Task to complete - Please report how many lines below contain "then", writing nothing except the number.
(Beginning of Exercise input)
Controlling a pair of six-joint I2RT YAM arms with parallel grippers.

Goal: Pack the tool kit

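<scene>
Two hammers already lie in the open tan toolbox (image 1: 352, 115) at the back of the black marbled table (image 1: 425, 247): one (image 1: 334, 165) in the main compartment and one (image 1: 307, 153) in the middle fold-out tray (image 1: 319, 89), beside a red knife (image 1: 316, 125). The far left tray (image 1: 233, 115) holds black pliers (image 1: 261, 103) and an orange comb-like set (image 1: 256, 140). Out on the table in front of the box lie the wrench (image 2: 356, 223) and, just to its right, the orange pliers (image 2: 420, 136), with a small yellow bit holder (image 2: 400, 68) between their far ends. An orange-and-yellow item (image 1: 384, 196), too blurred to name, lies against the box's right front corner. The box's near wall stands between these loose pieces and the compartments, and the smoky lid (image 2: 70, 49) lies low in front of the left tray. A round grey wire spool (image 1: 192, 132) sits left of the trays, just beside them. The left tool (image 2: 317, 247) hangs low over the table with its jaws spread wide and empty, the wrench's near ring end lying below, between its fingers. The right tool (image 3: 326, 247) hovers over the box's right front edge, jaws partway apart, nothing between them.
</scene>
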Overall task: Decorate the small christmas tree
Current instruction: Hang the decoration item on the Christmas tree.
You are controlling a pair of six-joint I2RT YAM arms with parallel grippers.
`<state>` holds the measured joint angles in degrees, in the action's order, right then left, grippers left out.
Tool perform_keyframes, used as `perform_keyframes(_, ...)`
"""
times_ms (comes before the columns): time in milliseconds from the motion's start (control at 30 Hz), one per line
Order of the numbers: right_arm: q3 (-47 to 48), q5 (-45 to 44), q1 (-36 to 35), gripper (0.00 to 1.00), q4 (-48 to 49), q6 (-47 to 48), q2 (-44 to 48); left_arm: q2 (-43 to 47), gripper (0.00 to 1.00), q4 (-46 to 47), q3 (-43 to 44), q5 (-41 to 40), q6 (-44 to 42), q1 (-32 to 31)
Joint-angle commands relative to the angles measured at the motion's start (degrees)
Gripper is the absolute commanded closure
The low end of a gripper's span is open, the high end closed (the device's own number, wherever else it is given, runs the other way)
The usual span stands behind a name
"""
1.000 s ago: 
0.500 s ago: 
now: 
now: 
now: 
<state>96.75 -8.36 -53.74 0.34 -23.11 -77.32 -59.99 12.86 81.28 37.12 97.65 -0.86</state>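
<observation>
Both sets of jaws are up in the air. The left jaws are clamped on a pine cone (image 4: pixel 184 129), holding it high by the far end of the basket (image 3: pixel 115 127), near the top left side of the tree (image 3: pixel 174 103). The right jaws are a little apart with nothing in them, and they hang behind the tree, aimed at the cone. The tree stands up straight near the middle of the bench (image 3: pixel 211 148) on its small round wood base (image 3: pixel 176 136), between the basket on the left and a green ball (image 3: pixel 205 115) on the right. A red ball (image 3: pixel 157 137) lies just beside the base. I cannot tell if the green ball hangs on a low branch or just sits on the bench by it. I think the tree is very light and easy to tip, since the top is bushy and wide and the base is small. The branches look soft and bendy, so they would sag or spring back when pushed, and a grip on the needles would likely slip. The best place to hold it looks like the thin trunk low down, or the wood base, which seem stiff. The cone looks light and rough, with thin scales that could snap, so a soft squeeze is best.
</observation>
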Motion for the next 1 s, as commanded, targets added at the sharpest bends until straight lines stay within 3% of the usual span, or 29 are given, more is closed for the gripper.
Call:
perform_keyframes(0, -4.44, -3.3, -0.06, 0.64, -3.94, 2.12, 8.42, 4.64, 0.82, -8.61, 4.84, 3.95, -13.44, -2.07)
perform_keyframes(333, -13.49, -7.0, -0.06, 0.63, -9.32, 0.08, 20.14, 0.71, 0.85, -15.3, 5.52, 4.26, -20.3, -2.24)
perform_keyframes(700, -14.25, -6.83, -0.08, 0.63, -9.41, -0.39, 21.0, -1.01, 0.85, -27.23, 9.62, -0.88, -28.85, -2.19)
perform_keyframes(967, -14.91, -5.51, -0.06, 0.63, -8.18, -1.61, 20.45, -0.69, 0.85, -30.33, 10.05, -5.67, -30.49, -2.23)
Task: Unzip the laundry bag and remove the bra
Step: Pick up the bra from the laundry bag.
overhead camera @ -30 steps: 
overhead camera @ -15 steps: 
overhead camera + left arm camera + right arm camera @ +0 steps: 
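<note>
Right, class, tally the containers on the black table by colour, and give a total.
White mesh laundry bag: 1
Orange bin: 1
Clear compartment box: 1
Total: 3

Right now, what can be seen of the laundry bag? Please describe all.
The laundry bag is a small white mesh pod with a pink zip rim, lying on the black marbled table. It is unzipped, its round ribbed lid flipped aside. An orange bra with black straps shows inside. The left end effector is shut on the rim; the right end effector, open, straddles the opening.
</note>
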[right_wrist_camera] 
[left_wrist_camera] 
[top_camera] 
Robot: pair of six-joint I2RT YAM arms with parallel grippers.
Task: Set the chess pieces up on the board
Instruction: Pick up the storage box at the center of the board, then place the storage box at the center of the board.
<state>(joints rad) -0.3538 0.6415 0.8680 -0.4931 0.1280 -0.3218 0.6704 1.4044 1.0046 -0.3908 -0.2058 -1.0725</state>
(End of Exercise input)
Reply - 2